Task item: Return, exactly as written, every line from the first line of the data below through the line that contains "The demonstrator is".

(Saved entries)
----

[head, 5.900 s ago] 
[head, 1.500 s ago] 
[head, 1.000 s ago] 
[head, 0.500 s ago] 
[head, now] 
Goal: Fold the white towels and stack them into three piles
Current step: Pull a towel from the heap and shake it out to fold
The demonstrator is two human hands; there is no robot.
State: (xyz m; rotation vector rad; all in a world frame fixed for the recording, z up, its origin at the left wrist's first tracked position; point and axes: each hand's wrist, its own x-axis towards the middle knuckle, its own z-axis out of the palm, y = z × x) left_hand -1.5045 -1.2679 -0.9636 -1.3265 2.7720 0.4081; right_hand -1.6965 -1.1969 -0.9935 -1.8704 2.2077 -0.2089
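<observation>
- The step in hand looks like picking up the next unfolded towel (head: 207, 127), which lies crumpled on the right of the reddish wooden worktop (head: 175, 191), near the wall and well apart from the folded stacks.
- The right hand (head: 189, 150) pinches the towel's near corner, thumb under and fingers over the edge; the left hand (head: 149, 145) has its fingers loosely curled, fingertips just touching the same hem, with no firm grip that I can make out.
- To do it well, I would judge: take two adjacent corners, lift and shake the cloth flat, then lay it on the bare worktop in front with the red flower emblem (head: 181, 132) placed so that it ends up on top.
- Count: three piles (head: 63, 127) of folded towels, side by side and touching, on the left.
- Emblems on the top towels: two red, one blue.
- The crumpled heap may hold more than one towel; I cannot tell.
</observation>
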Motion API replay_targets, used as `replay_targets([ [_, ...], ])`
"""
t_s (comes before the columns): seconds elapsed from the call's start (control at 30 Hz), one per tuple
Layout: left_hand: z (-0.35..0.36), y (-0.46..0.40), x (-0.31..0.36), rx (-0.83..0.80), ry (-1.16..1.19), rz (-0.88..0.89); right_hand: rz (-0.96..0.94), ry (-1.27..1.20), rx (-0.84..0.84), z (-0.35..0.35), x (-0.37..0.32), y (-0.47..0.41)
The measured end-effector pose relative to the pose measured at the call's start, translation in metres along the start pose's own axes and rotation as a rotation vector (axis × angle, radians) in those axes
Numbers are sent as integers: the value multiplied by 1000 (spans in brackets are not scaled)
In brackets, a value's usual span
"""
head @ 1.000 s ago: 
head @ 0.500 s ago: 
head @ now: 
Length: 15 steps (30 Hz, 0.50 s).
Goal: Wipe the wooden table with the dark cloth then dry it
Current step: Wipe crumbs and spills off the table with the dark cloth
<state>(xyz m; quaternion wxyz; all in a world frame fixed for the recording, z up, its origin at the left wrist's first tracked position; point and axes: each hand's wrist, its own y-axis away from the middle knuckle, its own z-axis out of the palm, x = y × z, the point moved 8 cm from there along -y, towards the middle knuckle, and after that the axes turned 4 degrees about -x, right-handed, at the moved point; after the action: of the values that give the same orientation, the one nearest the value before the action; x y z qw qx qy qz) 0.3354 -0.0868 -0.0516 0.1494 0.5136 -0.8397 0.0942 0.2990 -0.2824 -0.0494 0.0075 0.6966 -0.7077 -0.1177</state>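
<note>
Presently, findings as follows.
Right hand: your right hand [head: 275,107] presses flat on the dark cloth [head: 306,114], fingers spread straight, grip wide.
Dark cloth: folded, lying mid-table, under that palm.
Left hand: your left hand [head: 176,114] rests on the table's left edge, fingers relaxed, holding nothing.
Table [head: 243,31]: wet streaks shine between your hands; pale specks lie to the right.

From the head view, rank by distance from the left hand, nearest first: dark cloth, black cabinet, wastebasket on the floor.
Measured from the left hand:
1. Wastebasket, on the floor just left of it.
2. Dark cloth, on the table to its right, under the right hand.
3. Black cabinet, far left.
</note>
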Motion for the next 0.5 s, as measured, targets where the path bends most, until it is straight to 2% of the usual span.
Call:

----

Output:
[head, 5.900 s ago] 
[head, 1.500 s ago] 
[head, 1.000 s ago] 
[head, 0.500 s ago] 
[head, now] 
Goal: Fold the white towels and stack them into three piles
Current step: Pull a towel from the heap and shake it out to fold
The demonstrator is two human hands; there is no robot.

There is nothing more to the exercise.